More Good News from Jonelle Price
More Good News from Jonelle Price
Jonelle Price and her gorgeous grey mare Faerie Dianimo have charged to a spectacular win at the Blenheim Palace International Horse Trials in the United Kingdom this morning, taking out the CIC3* 8/9 year old class.
Faerie Dianimo (owned by Trisha Rickards and Jacky Green) finished just .2 penalty points ahead of compatriot Andrew Nicholson aboard Cillnabradden Evo (owned by Sally-Anne Egginton), with Aussie Paul Tapner and Indian Mill just .1 behind and Jock Paget and Clifton Signature (owned by Frances Stead) in fourth place.
Price moved from sixth place after the dressage, into second after the showjumping and the lead in the cross country.
Nicholson was the biggest mover though, coming up from 11th as one of three combinations to go clear and inside time over the final phase, the cross country.
But the day belonged to Price, who recently placed fourth at the Alltech FEI World Equestrian Games in France.
“I am absolutely delighted,” she said. “I knew it would come down to the clock again today.”

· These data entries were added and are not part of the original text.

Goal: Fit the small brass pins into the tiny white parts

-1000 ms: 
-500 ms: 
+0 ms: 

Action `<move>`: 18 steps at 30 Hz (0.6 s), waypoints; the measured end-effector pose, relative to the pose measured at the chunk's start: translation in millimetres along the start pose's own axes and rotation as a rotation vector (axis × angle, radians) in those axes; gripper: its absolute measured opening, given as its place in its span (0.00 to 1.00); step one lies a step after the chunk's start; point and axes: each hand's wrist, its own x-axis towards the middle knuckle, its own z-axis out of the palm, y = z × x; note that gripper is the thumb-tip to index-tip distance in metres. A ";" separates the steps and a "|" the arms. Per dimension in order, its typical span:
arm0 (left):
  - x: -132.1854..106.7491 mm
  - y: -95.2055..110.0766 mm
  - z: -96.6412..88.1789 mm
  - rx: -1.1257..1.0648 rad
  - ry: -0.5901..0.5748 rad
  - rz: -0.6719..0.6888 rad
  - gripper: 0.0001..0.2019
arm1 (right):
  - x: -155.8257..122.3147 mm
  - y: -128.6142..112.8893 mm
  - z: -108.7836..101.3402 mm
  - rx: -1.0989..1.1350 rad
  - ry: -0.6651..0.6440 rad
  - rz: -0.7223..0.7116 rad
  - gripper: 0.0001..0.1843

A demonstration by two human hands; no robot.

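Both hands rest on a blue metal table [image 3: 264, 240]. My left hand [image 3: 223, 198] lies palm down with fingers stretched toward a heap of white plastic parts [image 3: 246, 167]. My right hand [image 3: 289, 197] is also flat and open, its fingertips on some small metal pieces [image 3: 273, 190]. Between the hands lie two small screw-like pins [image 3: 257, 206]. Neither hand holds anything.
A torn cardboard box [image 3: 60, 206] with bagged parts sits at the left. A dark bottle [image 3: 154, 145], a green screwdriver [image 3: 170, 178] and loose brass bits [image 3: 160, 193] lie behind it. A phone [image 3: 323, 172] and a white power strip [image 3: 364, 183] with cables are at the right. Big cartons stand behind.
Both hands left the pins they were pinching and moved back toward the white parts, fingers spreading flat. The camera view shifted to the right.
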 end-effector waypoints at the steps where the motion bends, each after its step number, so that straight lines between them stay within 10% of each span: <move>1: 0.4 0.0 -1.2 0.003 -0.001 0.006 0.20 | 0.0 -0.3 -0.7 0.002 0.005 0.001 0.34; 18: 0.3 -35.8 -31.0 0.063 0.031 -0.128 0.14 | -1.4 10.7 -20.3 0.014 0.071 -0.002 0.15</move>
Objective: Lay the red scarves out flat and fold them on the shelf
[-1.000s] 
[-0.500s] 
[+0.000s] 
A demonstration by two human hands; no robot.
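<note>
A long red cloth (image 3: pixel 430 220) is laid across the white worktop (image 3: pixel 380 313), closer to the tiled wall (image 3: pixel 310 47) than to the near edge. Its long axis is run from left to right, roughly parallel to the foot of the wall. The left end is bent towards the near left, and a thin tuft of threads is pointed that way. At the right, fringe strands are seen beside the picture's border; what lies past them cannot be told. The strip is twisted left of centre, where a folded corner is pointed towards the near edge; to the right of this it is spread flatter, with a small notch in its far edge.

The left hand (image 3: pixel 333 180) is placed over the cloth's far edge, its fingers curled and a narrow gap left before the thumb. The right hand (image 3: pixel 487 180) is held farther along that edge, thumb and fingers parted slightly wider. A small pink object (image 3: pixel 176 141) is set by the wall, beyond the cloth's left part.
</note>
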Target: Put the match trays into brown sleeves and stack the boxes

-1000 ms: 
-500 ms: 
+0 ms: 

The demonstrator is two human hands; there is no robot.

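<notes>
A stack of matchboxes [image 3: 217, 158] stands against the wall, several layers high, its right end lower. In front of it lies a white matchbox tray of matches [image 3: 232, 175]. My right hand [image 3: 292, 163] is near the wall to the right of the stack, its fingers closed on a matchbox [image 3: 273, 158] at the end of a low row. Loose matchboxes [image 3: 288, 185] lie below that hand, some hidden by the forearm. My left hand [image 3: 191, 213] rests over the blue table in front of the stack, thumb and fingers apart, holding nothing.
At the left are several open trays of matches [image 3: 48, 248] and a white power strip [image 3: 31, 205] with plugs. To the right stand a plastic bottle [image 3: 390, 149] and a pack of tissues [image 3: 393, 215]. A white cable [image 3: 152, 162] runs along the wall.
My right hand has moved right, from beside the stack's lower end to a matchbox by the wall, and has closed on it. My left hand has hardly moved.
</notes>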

And she was particularly happy for the owner Trisha Rickards who had bred the horse.
“She has been in the sport a long time. She bred this mare and these age group classes mean a lot to the owners, especially the owner/breeders. It is quite a prestigious class and fitting this little mare has won it. I think she is a real class act for the future.”
The horse had been produced in her early years by co-owner Jacky Green, and it was thanks to her that Price picked up the ride when Faerie Dianimo was six.
“She is a feisty little thing. She hasn’t been the most straight forward, and won’t be her whole career. She is as hot as you like but I think it is that kind of attitude that makes her as good as she is.”
It had taken Price a few years to try and work the mare out and harness the attitude into a positive.
“We are starting to see glimpses of that now, and we are certainly not at the finished product yet. She would be the only horse of mine that is capable of scoring nines and tens in the dressage – doing them on command is a slightly different thing. She is careful as a cat (jumping) and has so much ability and scope.”
But the pint-sized mare could be “an absolute diva” at home.
Price felt her recent results had shown there was
plenty for her to offer New Zealand too.
“I said at WEG
(the Alltech FEI World Equestrian Games) that I have always
felt like a bit of a team player. I think I am pretty
reliable. When the going gets tough I am going to go out and
give it a pretty good crack, but I think I have shown that I
could be an individual contender if I am sitting on the
right horses . . . and hopefully I have a couple of them at
the moment.”
This popular class at Blenheim is often the precursor to great things. Three former winners – NZB Land Vision (Mark Todd, 2010), Oslo (William Fox-Pitt, 2011), and Quimbo (Andrew Nicholson, 2012) – went on to win Badminton, Pau and Kentucky four-stars respectively.
In the CCI3* her husband Tim Price was the best of the Kiwis with a seventh aboard Ringwood Sky Boy (owned by Robert Taylor,selwood.com and Price) whose eight faults in the showjumping saw him slip from third spot. Lucy Jackson and Bosun II (owned by the BGV Syndicate) were night. The class was won by Francis Whittington (GBR) aboard Easy Target.